NRW droht Arbeits- im Landtagswahlkampf

Tarifeinigung im öffentlichen Dienst kommt NRW-Landesregierung ungelegen. Weil die CDU-Länder eine Übernahme des Tarifkompromisses ablehnen, muss Rot-Grün in Düsseldorf einen Streik vor der Landtagswahl im Mai fürchten

DÜSSELDORF taz ■ Die Gewerkschaft ver.di droht der NRW-Landesregierung mit Streiks im öffentlichen Dienst. „Wenn die Tarifgemeinschaft der Länder bei ihren Positionen bleibt, bleibt uns nichts anderes übrig“, sagte ver.di-Landeschefin Gabriele Schmidt gestern zur taz. Hintergrund ist die Weigerung der Bundesländer, den Aschermittwochs-Tarifkompromiss zwischen ver.di, Bund und Kommunen zu übernehmen. Während NRW-Finanzminister Jochen Dieckmann (SPD) den Tarifabschluss vorsichtig lobte, will die Mehrheit der CDU-dominierten B-Länder längere Arbeitszeiten und Kürzungen bei Urlaubs- und Weihnachtsgeld durchfechten.

Bereits vor zwei Jahren hatten die Länder den Verhandlungstisch verlassen und waren deshalb am Mittwoch nur Zuschauer, als sich ver.di mit dem Bund und den kommunalen Arbeitgebern einigte. Gewerkschaft und staatliche Arbeitgeber vereinbarten den Einstieg in eine leistungsbezogene Bezahlung und flexiblere Arbeitszeiten für die 2,3 Millionen Beschäftigten von Bund und Kommunen. Die Arbeitszeit der Beschäftigten des Bundes wird in Ost und West auf einheitlich 39 Stunden pro Woche angeglichen. Für die 2,1 Millionen Mitarbeiter der Kommunen bleibt es bei 38,5 Wochenstunden im Westen (taz berichtete). Eine Tarifeinigung für die 900.000 Länderangestellten und -Arbeiter (davon rund 250.000 in NRW) steht indes weiter aus.

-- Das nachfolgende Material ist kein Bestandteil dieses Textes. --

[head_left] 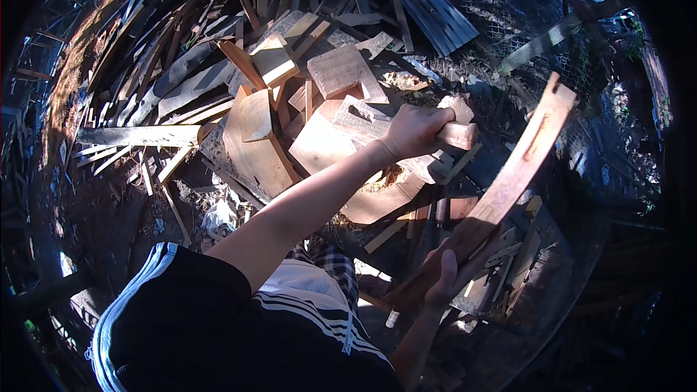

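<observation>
My left hand (pixel 417 129) is closed around a short, pale wooden block (pixel 460 135) at the right side of a heap of offcuts (pixel 327 134). Lower right, my right hand (pixel 441 279) grips a long wooden plank (pixel 524 154), which slants up to the upper right and has a slot near its far end. Below my left forearm and hand, several flat boards and broken pieces lie piled, among them a curved pale board (pixel 374 203).
Stacked sticks and planks (pixel 145 72) fill the upper left. A grey corrugated sheet (pixel 434 18) and wire mesh (pixel 486 43) are at the upper right. A weathered log (pixel 138 136) lies at left. White scraps (pixel 218 218) are on the ground near my legs.
</observation>
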A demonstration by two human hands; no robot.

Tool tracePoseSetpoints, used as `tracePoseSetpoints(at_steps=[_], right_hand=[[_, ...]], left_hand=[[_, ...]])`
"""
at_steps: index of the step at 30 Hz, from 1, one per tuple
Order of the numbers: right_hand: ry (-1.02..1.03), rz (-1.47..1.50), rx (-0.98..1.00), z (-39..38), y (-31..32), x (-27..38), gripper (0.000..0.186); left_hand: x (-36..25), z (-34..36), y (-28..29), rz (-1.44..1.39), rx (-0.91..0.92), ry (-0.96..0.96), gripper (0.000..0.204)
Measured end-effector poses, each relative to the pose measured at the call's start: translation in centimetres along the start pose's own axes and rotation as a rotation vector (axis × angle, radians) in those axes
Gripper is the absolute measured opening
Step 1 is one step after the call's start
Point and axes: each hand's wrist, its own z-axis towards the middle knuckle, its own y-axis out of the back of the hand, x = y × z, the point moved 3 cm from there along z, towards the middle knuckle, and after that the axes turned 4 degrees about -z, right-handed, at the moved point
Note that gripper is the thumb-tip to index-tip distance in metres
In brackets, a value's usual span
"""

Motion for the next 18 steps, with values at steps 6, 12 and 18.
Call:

NRW-Finanzminister Dieckmann lobte die „vernünftigen und interessanten Aspekte“ des Kompromisses. Der Chef-Verhandler der Bundesländer, Niedersachsens CDU-Finanzminister Hartmut Möllring, gab dagegen den Scharfmacher. „Die Zeit arbeitet für uns“, sagte Möllring gestern im WDR. Bis zu einem Abschluss würden die Länder bei Neueinstellungen oder Vertragsänderungen an ihren unterschiedlichen Regelungen bei Arbeitszeit und Sonderzahlungen festhalten. „Jeder, der neu kommt, arbeitet in Niedersachsen 40 Stunden, in Nordrhein-Westfalen 41 Stunden, kriegt bei uns kein Weihnachts- und Urlaubsgeld“, sagte Möllring. Ob er will oder nicht: Dieckmann sitzt nun mit den tarifpolitischen Hardlinern aus den B-Ländern in einem Boot.

ver.di NRW beriet gestern über den tariflosen Zustand in den Bundesländern. „Wir fordern die Länder auf, an den Verhandlungstisch zurückzukehren“, sagte ver.di-Landeschefin Schmidt. Die erwünschten Öffnungsklauseln für längere Arbeitszeiten würden die Länder „nicht bekommen“, bekräftigte Schmidt auf taz-Anfrage.

„Das Tischtuch zwischen Ländern und ver.di sollte nicht zerschnitten werden“, warnt Monika Düker, innenpolitische Sprecherin der grünen Landtagsfraktion. Es sollte der Versuch unternommen werden, sich auf einen Tarif für die Länder zu einigen, fordert die Landtagsabgeordnete. Weil derzeit kein Kompromiss in Sicht ist, droht der Düsseldorfer Landesregierung nun ein Arbeitskampf zur Unzeit. Das Schreckensszenario für die rot-grüne Koalition am Rhein: Ein Streik wenige Wochen vor der NRW-Landtagswahl am 22. Mai.